== DATA RECORDS

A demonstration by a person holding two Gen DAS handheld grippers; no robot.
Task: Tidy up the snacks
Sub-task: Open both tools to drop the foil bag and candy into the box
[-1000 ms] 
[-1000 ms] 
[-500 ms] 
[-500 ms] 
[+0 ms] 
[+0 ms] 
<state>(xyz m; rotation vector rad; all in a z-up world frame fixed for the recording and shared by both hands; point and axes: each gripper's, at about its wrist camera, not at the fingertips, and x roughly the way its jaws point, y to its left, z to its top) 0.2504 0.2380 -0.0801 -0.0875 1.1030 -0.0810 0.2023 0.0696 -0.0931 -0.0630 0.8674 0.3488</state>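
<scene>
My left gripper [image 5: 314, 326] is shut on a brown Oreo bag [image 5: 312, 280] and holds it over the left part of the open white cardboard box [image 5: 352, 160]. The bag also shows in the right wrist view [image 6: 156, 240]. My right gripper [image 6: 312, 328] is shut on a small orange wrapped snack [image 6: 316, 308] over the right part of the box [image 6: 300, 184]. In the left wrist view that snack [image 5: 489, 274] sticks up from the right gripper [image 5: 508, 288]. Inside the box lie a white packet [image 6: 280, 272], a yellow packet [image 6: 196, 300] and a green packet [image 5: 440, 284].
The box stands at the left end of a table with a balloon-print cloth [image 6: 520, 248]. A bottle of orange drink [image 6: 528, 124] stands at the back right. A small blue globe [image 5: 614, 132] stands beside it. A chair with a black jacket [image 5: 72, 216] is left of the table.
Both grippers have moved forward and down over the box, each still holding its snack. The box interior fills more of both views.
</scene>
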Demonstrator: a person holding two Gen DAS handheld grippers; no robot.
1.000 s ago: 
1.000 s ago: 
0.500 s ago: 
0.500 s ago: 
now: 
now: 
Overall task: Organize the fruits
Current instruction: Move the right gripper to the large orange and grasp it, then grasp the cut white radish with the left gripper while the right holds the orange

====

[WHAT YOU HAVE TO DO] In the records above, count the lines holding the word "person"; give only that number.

[TASK SOLUTION] 2